From: Antoine Zimmermann <antoine.zimmermann@emse.fr>
Date: Wed, 29 Feb 2012 16:21:15 +0100
Message-ID: <4F4E426B.8070406@emse.fr>
To: RDF WG <public-rdf-wg@w3.org>
*Beware*: this is about design solutions using the dataset proposal as a 
whole. It is not strictly related to the semantics. It explains 
concretely how one could store things in a dataset, possibly entail new 
things according the dataset semantics of [2] and so on, such that 
eventually it addresses the use case. So it contains a number of things 
that applications should do to address the UCs, independently of the 
truth values of triples or "named" graphs.
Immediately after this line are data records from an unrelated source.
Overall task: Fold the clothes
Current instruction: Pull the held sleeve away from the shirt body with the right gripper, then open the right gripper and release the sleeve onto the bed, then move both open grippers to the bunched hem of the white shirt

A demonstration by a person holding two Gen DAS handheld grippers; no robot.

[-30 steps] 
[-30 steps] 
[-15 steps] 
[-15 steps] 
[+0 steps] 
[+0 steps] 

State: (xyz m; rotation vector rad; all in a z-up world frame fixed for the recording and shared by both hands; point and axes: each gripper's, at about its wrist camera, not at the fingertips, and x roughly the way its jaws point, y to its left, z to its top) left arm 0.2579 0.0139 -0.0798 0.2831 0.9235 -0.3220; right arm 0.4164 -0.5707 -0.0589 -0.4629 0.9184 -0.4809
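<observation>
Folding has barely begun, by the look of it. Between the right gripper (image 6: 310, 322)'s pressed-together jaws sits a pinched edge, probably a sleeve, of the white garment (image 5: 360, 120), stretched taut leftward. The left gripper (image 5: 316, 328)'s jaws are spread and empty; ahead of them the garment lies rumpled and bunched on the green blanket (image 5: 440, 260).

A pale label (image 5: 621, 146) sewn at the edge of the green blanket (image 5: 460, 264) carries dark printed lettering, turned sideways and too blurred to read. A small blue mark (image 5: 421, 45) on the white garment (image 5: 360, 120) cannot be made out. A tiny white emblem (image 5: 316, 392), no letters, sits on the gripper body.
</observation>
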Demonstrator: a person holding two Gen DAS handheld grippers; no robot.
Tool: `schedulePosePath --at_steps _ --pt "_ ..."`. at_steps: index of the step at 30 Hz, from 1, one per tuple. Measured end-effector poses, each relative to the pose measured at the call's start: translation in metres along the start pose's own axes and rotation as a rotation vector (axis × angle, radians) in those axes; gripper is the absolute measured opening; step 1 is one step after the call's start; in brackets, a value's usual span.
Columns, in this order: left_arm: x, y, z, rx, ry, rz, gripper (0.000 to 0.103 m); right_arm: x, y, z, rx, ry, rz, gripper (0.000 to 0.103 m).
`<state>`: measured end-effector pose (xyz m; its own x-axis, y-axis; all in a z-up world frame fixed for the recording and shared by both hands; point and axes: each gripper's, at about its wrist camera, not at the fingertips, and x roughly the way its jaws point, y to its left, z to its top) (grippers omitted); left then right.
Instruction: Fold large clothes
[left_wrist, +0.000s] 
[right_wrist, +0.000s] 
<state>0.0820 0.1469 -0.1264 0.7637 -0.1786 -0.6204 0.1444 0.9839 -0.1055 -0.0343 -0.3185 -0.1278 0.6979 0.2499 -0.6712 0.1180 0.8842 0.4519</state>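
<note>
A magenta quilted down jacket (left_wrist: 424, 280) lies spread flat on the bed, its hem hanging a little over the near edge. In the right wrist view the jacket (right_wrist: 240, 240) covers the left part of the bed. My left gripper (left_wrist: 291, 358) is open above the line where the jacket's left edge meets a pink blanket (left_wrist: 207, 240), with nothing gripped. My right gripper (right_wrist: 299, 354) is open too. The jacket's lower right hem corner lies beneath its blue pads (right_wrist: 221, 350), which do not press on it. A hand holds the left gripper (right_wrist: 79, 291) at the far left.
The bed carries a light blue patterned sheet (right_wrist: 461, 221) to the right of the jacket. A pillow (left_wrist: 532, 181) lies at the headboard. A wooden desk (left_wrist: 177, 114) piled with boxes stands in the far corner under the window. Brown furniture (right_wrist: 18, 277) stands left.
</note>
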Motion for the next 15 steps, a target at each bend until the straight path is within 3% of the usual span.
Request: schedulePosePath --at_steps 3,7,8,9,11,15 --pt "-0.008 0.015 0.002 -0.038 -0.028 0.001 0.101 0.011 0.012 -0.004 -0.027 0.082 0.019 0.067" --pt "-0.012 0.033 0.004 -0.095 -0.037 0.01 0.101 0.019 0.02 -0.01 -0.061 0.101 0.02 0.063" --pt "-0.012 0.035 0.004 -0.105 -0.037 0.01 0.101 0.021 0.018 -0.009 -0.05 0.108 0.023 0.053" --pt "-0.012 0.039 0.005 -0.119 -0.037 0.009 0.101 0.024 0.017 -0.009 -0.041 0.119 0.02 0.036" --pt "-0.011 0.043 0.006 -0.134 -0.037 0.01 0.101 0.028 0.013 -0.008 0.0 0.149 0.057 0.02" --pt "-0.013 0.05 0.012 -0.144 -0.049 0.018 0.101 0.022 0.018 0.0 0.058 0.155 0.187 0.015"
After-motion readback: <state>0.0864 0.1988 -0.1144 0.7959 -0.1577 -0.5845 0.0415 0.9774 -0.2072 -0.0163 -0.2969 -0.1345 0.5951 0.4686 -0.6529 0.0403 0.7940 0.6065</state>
UC 1.3: Graph Changes Over Time


This use case is much more complicated to deal with than UC 1.5 and 5.2.

First, there are different notions of temporal change:
  (1) it can refer to changes of conceptualisation, i.e., the graph 
changed because we realised it wasn't modelling reality accurately. This 
is related to version;
  (2) changes because the truth of statements changed (e.g., Joe works 
for XYZ in 2004, but he quits in 2005 and now works for ABC). This is 
validity time.

Then, there is the problem of what kind of temporal information are 
represented. Temporal information can be as simple as a xsd:dateTime 
value. But it can be a time interval. It could be a recurring time 
interval. It could be an arbitrary set (possibly infinite) of time 
points. It could be a variable constrained by temporal relationships 
like Allen's algebra. So I'll start with the simpler cases.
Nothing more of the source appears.